Task statement:
Go through the entries below. Copy each line in which "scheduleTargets" appears.

--- Data excerpts ---

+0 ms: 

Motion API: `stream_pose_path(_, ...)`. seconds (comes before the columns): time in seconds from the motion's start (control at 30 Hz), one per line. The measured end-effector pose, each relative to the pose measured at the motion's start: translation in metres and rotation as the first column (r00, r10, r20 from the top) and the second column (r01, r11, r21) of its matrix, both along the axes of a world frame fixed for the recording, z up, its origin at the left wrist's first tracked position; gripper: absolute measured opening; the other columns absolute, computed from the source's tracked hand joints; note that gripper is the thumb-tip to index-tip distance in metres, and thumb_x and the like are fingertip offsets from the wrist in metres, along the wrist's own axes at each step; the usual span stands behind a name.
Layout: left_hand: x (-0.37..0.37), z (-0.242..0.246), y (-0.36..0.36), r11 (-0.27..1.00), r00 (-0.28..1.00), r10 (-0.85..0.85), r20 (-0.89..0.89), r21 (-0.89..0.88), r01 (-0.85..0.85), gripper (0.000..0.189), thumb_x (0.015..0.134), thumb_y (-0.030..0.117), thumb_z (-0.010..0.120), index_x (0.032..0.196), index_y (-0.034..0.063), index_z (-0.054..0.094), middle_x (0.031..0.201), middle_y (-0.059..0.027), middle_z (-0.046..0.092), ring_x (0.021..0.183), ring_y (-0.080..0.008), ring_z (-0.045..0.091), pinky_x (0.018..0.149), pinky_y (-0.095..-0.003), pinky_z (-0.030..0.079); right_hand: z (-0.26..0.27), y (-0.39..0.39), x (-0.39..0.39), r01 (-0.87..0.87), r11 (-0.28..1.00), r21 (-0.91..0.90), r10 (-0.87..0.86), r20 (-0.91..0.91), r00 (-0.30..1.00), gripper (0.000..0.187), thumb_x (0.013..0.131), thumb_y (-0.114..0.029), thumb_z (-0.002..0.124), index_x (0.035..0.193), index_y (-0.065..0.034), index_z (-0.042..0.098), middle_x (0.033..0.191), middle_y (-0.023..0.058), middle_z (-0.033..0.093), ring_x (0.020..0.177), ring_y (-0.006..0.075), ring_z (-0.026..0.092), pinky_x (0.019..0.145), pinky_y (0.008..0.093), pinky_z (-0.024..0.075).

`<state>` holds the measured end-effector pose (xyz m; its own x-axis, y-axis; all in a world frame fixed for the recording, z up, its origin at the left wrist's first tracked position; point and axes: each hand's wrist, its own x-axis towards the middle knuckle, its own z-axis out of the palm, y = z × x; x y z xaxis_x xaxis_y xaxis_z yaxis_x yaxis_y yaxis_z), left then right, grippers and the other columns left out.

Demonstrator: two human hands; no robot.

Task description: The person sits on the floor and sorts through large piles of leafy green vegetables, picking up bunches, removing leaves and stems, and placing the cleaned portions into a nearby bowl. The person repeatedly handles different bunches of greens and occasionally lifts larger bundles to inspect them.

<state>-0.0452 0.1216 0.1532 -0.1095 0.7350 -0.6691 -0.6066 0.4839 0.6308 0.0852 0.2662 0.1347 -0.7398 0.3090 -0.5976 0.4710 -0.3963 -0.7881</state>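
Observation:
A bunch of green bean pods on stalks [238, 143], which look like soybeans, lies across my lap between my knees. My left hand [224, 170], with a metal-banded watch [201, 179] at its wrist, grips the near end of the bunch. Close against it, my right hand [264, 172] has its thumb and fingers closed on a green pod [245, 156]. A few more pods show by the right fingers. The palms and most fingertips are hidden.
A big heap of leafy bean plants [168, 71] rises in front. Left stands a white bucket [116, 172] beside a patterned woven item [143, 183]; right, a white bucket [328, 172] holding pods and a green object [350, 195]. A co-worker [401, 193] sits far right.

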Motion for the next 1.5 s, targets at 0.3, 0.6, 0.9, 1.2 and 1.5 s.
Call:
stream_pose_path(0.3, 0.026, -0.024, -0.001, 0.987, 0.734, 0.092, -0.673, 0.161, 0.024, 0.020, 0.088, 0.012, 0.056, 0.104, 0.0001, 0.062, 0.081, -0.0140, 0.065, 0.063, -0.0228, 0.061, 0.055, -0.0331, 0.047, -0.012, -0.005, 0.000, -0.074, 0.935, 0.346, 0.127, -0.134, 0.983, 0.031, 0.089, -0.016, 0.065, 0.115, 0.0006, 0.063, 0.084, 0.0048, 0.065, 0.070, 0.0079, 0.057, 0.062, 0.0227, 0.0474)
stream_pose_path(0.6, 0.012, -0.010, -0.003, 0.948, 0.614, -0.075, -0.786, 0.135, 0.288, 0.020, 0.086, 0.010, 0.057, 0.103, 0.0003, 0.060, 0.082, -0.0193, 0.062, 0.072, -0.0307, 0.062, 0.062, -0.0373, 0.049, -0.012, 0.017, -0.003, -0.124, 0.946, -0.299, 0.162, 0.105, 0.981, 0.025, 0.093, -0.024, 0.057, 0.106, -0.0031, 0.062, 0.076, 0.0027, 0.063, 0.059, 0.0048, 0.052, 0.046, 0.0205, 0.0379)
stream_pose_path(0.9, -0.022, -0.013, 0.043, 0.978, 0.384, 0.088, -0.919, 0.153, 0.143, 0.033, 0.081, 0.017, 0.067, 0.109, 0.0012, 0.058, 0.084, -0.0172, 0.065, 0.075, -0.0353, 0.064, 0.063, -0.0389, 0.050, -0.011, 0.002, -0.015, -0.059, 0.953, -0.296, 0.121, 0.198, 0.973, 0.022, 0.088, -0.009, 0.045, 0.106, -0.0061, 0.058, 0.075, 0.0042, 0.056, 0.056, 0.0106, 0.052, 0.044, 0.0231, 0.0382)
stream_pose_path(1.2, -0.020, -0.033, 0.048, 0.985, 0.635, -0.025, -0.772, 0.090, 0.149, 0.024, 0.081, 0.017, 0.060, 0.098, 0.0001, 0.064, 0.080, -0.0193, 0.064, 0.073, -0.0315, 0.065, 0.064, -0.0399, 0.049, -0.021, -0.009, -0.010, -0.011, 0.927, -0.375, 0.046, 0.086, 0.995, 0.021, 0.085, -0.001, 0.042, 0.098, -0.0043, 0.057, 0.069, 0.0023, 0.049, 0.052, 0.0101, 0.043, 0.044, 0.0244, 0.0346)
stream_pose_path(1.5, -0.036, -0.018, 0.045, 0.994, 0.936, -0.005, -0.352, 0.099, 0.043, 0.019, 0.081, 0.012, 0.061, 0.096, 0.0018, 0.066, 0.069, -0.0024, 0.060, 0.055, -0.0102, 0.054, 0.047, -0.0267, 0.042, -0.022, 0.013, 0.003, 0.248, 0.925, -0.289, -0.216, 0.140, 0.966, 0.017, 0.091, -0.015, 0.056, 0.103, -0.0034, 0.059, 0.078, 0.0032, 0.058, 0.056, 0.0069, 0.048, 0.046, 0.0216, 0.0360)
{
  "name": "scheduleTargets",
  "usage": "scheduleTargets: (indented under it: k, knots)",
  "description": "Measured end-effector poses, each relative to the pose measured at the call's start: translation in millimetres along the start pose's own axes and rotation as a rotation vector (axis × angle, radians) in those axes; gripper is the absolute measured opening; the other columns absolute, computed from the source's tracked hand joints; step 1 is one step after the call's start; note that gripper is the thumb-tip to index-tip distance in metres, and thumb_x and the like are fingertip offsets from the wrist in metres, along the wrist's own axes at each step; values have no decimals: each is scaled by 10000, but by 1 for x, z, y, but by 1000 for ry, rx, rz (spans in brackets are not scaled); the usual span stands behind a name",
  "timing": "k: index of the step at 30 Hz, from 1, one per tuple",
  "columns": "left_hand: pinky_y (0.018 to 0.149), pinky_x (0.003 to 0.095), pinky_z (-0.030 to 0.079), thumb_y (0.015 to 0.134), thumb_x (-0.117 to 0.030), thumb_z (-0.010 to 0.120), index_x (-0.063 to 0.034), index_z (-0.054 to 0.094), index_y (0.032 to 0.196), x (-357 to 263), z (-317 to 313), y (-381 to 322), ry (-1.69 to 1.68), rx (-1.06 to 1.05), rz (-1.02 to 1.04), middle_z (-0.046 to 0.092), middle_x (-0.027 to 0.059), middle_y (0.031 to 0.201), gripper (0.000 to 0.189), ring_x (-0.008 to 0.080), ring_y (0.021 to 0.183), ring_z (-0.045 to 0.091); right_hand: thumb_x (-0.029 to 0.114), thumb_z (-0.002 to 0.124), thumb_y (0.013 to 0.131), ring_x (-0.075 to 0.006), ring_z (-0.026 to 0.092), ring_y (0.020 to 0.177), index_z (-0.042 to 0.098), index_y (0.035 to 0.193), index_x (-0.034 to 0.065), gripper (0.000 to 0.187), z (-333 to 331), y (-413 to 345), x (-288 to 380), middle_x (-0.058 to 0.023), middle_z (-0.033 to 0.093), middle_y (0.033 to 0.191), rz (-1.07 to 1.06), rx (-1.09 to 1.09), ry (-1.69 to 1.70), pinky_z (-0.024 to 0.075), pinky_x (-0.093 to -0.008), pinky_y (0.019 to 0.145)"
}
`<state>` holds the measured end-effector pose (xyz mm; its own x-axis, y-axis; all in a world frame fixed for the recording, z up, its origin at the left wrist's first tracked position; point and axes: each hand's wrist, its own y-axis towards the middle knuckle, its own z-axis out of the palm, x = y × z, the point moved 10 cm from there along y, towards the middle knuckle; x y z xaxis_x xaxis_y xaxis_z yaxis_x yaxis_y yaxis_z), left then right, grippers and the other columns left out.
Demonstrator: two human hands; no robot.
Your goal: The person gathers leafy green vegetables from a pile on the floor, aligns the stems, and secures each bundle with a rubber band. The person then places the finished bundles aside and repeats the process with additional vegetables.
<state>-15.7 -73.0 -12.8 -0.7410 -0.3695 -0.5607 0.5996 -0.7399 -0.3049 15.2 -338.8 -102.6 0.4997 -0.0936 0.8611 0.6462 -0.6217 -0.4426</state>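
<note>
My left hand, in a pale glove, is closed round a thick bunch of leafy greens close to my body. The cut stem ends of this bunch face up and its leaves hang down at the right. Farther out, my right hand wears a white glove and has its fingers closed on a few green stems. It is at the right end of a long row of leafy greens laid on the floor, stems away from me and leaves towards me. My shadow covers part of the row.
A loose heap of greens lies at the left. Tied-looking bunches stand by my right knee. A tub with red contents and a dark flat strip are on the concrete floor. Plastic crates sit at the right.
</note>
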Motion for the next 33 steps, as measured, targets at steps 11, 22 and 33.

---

Output of the exercise:
  "name": "scheduleTargets",
  "usage": "scheduleTargets: (indented under it: k, knots)",

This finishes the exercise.